Obgleich in dieser Logik und Denkweise ein starker Beigeschmack vom englischen Bedienten sich aussprach, lag doch in seinen Bemerkungen viel Wahrheit. Namentlich ist diejenige, in welcher er Newcome beschuldigte, er behalte jenen Theil seiner Ansichten, die seine Gebieter betreffen, für sich, während er die übrigen der Oeffentlichkeit preisgebe, aus dem Leben gegriffen. Durch das ganze weite Bereich der amerikanischen Staaten gibt es in diesem Augenblick nicht einen einzigen Demagogen, welchem nicht mit Recht die nämliche Täuschung zum Vorwurf gemacht werden könnte. Dieselben Personen, welche jetzt im Lande vor dem Volk kriechen, um ihre selbstsüchtigen Zwecke zu erreichen, würden in einer Monarchie nicht nur die demüthigsten Verfechter der Gewalthaber sein, sondern sogar keinen Anstand nehmen, zu den Füßen Derjenigen niederzuknieen, welche dem Herrscher nahe stehen. Im gegenwärtigen Augenblick ist unter uns kein einziger mit Macht bekleideter Mann (sei er nun Senator oder Gesetzgeber), der nicht – während er jetzt die sogenannten Rechte der Pächter vertheidigt und dabei von allen Grundsätzen des Gewissens und der Gesetzgebung abgeht, um die Antirenters durch außerordentliche Zugeständnisse zu beschwichtigen – unter einem monarchischen System laut nach der Beihilfe des Schwertes und des Bajonettes schreien würde, um (wie es dann heißen würde) »der räuberischen Gier eines mißvergnügten Haufens ein Ziel zu setzen, welcher das Eigenthum Anderer an sich reißen möchte, ohne dafür Zahlung zu leisten.«

Alles Dieß ist eine unumstößliche Wahrheit, denn sie beruht auf einem umwandelbaren inneren Gesetz. Jeder, welcher von dem wahren Charakter der öffentlichen Personen, welche er zu unterstützen oder zu bekämpfen aufgefordert wird, ein richtiges Bild gewinnen will, hat jetzt Gelegenheit dazu; denn diese Ehrenmänner stehen nunmehr vor einem Spiegel, der sie in allen ihren Verhältnissen wieder gibt, und in den auch das blödeste Auge nur einen Blick zu werfen braucht, um sie von Kopf bis zu den Füßen zu übersehen.

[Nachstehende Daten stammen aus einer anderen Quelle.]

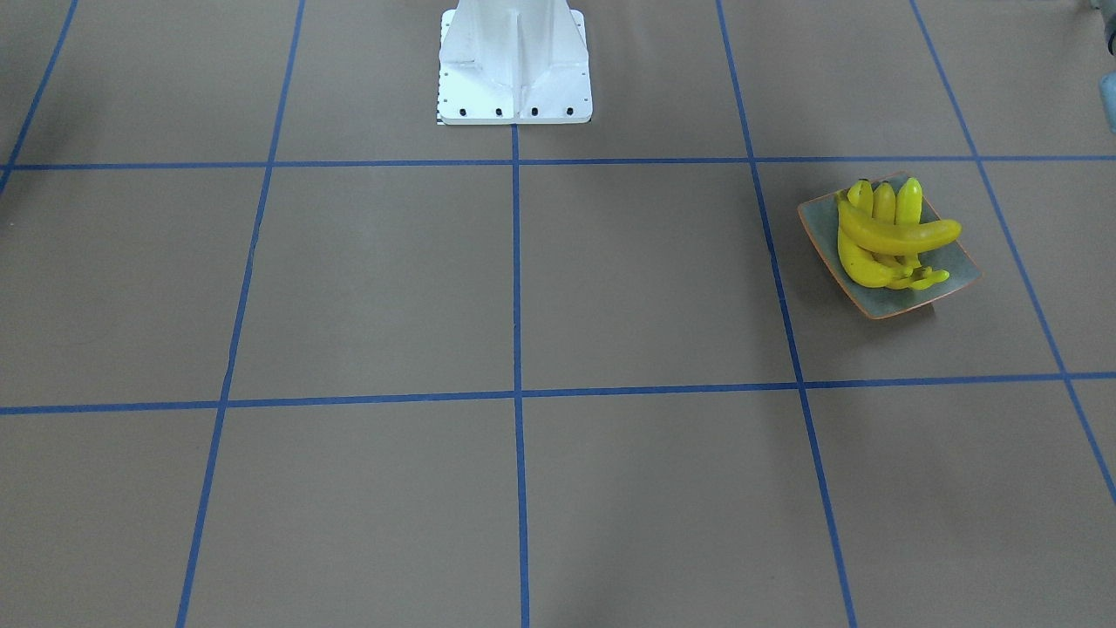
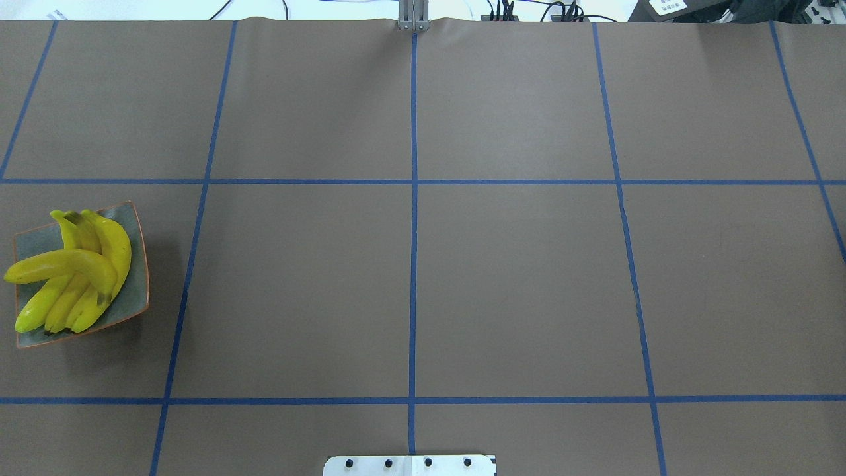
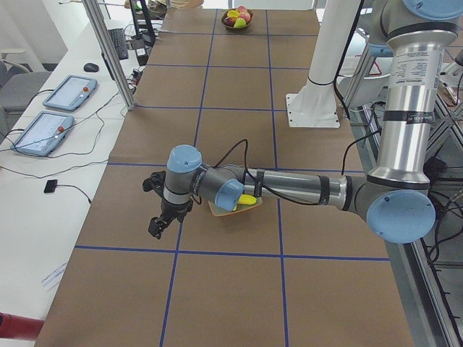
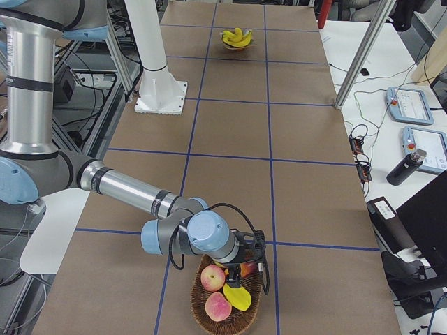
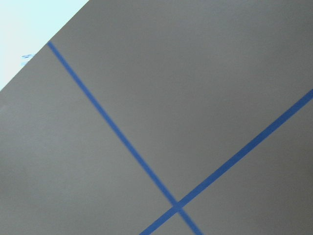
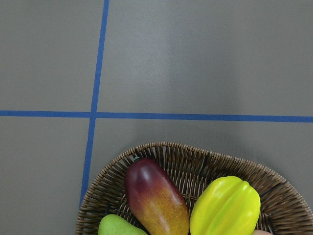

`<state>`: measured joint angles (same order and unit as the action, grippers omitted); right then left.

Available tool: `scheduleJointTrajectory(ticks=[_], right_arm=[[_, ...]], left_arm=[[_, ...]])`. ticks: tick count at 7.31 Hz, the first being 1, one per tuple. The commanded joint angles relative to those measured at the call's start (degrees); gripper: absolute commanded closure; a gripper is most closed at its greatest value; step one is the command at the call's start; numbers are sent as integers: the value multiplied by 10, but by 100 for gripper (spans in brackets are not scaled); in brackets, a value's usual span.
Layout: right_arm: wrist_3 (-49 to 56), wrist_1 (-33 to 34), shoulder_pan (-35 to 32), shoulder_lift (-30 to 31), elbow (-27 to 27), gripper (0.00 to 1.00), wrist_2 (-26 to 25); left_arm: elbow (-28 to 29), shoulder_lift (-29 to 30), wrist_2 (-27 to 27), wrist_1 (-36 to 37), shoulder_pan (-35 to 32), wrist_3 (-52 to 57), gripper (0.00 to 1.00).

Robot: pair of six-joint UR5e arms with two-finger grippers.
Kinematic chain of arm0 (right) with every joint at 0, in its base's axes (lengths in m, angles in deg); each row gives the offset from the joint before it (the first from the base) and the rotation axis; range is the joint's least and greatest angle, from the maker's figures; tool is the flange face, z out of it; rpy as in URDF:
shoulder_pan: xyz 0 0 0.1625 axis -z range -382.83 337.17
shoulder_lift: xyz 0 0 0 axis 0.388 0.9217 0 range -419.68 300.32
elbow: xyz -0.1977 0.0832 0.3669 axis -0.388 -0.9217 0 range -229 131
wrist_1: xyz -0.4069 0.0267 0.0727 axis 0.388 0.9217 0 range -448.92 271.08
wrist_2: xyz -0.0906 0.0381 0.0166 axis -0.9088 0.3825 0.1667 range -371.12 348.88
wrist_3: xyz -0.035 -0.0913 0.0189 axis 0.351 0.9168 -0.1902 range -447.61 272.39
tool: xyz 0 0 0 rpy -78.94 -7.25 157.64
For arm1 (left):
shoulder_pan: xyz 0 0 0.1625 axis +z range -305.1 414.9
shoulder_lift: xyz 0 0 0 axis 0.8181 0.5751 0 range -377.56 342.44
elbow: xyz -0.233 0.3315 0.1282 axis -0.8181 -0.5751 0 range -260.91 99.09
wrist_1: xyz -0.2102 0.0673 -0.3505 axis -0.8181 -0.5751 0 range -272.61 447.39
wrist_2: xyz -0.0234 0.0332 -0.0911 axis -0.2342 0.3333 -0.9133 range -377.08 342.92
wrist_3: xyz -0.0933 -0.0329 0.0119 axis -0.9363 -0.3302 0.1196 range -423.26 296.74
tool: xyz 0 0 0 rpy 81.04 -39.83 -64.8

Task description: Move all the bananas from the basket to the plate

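Bananas (image 2: 73,264), all four, are on the plate (image 2: 135,291): three side by side and one lying across the top. The two cameras looking down on the counter (image 2: 423,291) show that nicely but catch neither claw, so for those it's side cameras only.

From the robot's left end, the left claw (image 3: 156,228) points down at the counter. The left arm (image 3: 289,189) covers most of the plate there, with just a sliver of yellow poking out. The plate looks close to that claw, on its robot side, but I can't tell the real gap. The left wrist cam shows only counter and blue tape (image 5: 112,132).

From the other end, the right claw (image 4: 236,278) sits right over the basket (image 4: 209,324), among two peaches (image 4: 213,278) and a starfruit (image 4: 237,296). Touching or not, can't tell. The plate of bananas is way off at the far end of the counter from that claw. The right wrist cam adds a reddish mango (image 6: 156,198) and a green pear (image 6: 120,227), which is cut off at the bottom edge.

Can't tell if either claw is wide or narrow, both are too small and dark.
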<state>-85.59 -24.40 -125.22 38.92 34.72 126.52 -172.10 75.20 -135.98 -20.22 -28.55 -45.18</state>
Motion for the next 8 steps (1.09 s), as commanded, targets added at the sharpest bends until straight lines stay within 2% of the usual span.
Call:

Meine Großmutter trat jetzt ein und Johns Redseligkeit wurde unterbrochen. Sie ertheilte ihm einen Auftrag, um ihn aus dem Zimmer zu entfernen, und nun erfuhr ich den Zweck ihres Besuchs. Meine Schwester war mit in das Geheimniß unserer Verkleidung gezogen worden und brannte vor Verlangen, mich zu umarmen. Meine liebe Großmutter hatte die Sache bei sich erwogen und war zu dem vollkommen richtigen Schluß gelangt, daß es im höchsten Grade lieblos sein würde, wenn man Patt über unsere Anwesenheit im Ungewissen lassen wollte, und sobald einmal die Thatsache enthüllt war, so machte die Natur ihre Sehnsucht geltend, die natürlich befriedigt werden mußte. Hatte ich mich doch selbst auch diesen Morgen wohl zwanzigmal versucht gefühlt, Patt an meine Brust zu drücken und sie zu küssen, wie ich so oft zu thun pflegte, als mir der Bart zu sprossen begann und sie kindisch sich darüber beschwerte. Es mußte daher jetzt eine Einleitung getroffen werden, wie eine Begegnung unter uns stattfinden konnte, ohne daß der Argwohn anderer Personen geweckt wurde. Meine Großmutter hatte hiefür schon ihre Anstalten getroffen und theilte uns jetzt dieselben mit.

Neben Martha's Schlafgemach befand sich ein kleines Ankleidezimmer, in welchem die Zusammenkunft stattfinden sollte.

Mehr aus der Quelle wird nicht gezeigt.